ICLR2025

Consistency Models Made Easy

Zhengyang Geng, Ashwini Pokle, Weijian Luo, Justin Lin, J. Zico Kolter

摘要

Consistency models (CMs) offer faster sampling than traditional diffusion models, but their training is resource-intensive. For example, as of 2024, training a state-ofthe-art CM on CIFAR-10 takes one week on 8 GPUs. In this work, we identify the "curse of consistency" for training such models and propose an effective training scheme that largely mitigates this issue and improves the efficiency of building such models. Specifically, by expressing CM trajectories via the differential equation, we argue that diffusion models can be viewed as a special case of CMs. We can thus fine-tune a consistency model starting from a pretrained diffusion model and progressively approximate the full consistency condition to stronger degrees over the training process.
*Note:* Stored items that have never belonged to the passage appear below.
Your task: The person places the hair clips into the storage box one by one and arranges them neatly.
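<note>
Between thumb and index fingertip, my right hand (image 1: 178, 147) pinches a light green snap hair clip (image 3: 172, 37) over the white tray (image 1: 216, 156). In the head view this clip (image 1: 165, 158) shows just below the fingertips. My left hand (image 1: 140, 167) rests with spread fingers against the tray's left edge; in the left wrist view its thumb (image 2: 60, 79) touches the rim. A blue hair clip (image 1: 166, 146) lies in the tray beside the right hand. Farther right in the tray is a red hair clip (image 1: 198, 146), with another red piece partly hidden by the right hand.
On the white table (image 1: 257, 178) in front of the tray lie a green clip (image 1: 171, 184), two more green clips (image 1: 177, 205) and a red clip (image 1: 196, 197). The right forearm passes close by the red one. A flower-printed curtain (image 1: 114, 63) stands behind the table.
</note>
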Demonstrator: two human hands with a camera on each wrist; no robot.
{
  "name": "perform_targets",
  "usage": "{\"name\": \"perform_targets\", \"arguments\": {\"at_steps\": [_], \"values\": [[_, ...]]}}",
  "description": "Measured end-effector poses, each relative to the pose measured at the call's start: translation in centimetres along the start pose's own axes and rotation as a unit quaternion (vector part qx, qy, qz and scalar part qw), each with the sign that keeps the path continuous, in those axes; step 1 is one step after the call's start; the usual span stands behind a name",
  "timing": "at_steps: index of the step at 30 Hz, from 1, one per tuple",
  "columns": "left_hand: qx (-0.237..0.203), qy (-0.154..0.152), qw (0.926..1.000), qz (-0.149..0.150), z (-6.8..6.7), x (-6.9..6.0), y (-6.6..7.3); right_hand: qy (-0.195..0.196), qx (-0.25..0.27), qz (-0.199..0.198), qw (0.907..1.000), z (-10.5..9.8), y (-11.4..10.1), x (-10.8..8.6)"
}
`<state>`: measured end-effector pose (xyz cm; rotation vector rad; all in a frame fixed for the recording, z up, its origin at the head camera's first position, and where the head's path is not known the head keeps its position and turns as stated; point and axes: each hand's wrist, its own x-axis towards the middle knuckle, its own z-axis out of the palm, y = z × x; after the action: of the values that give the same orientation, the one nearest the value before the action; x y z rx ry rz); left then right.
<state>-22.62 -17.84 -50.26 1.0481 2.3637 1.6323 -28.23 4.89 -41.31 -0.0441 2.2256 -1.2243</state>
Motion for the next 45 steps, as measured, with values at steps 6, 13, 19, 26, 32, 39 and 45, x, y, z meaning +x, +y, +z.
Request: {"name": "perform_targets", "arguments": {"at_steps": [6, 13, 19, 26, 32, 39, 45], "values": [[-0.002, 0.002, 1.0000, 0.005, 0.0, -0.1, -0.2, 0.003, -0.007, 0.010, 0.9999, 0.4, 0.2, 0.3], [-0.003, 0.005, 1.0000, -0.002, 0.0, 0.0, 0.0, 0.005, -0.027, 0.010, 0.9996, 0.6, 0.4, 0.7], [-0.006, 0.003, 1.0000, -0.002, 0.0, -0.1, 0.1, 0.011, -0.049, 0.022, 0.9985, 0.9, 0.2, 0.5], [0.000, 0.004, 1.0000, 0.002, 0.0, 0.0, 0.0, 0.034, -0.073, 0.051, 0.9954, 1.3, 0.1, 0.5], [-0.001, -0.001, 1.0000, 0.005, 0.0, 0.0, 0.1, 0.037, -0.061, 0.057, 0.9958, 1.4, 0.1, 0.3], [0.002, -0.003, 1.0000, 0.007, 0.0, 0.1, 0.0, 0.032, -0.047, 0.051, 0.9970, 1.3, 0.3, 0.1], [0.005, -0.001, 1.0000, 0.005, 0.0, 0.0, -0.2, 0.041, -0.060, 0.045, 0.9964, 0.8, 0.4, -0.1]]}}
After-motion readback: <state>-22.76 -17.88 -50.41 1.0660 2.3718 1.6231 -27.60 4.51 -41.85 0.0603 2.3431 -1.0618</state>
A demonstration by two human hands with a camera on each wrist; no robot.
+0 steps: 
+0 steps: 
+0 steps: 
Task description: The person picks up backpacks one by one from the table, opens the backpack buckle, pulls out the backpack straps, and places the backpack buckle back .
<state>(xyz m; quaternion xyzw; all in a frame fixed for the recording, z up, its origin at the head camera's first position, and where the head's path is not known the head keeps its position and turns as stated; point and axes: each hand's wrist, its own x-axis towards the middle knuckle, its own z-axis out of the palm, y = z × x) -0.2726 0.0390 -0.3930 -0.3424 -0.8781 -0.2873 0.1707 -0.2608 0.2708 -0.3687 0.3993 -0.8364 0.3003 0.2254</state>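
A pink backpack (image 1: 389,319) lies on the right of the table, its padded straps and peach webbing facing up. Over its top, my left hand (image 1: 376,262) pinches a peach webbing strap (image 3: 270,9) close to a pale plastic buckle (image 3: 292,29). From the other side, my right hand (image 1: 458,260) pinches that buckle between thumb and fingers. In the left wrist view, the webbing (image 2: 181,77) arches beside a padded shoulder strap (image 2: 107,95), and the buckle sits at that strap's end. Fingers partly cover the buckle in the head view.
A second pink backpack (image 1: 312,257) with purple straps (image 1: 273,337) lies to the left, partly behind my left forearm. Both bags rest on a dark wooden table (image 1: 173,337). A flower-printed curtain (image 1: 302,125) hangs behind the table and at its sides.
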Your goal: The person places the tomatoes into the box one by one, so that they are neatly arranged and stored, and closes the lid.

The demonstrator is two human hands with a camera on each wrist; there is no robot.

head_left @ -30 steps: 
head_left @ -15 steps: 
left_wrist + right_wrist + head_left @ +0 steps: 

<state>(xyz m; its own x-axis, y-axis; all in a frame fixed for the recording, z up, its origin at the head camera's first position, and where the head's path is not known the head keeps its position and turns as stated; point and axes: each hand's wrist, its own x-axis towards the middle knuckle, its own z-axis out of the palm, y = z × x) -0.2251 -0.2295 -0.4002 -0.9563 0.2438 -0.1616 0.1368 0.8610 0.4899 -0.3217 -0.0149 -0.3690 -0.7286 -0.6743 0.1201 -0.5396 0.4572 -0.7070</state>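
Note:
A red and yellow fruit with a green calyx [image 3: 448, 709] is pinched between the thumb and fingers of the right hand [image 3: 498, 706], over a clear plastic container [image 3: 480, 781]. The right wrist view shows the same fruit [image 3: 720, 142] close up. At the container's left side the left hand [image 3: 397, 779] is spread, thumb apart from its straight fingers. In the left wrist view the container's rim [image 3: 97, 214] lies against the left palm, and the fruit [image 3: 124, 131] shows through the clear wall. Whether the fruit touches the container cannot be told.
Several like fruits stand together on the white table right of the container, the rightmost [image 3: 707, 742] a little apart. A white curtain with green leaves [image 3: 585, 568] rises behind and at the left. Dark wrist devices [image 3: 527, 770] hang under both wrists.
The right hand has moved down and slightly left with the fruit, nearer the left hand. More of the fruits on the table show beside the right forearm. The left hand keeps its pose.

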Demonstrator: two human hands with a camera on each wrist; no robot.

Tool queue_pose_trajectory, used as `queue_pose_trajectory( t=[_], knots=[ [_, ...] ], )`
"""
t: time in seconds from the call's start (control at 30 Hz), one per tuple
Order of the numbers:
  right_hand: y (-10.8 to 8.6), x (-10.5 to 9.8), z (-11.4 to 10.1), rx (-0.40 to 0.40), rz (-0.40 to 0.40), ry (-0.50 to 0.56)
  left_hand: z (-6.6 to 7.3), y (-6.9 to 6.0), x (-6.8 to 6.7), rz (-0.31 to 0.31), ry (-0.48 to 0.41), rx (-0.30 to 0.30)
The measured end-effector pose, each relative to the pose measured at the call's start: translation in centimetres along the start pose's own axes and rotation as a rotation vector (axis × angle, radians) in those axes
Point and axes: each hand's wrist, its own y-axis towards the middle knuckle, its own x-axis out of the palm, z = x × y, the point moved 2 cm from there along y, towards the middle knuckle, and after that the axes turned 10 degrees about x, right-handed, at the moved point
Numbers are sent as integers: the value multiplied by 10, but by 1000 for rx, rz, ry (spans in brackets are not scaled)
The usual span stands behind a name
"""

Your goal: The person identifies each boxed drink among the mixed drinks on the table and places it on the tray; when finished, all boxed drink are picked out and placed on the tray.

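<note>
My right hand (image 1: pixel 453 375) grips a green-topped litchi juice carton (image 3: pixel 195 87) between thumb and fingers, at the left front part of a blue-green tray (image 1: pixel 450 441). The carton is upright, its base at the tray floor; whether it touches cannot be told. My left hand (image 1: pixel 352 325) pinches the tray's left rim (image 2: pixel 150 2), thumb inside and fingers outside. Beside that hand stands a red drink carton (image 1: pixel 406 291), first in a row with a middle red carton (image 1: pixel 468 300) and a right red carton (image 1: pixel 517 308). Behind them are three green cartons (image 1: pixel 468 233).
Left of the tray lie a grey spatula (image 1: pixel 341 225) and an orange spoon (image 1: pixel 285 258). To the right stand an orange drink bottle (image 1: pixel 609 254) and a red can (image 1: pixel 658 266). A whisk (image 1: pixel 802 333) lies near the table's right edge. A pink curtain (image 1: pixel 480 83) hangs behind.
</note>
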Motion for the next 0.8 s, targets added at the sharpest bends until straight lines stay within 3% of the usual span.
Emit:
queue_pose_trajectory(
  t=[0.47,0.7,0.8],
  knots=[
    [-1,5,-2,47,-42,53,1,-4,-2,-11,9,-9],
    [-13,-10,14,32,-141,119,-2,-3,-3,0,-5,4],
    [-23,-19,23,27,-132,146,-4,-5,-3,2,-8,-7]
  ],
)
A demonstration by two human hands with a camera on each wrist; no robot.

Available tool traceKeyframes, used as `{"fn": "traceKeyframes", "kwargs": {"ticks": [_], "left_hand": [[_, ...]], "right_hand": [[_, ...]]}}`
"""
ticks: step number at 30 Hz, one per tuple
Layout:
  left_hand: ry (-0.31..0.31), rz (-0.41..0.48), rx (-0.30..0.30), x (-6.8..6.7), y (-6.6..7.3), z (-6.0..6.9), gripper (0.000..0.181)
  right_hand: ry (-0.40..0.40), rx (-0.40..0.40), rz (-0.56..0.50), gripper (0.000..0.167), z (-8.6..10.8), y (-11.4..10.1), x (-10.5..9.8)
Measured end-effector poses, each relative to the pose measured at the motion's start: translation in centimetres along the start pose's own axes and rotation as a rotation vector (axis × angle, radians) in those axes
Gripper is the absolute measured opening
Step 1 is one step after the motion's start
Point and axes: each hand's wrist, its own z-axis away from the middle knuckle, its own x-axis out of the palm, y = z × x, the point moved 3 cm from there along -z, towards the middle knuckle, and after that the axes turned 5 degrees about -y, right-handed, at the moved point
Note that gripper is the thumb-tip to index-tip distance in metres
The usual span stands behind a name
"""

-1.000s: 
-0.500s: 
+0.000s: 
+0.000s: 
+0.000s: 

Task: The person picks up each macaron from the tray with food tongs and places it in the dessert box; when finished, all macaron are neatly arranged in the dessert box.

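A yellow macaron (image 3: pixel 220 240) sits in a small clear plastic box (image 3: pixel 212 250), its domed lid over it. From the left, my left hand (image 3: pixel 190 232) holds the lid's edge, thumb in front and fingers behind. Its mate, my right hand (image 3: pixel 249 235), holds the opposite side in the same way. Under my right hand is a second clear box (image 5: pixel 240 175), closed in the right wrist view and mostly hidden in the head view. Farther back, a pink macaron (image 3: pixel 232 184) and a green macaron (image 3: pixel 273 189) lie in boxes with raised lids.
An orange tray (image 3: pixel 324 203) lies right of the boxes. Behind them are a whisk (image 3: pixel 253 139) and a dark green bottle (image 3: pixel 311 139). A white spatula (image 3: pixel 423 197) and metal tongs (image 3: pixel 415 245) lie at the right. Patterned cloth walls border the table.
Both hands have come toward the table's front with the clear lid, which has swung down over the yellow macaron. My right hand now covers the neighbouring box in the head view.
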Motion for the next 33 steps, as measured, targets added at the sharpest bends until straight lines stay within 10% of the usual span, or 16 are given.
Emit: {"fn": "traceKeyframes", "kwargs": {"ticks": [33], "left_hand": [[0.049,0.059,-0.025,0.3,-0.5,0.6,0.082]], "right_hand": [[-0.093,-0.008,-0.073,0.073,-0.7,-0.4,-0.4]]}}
Our resulting method, which we term Easy Consistency Tuning (ECT), achieves vastly reduced training times while improving upon the quality of previous methods: for example, ECT achieves a 2-step FID of 2.73 on CIFAR10 within 1 hour on a single A100 GPU, matching Consistency Distillation trained for hundreds of GPU hours. Owing to this computational efficiency, we investigate the scaling laws of CMs under ECT, showing that they obey the classic power law scaling, hinting at their ability to improve efficiency and performance at larger scales. Our code is available.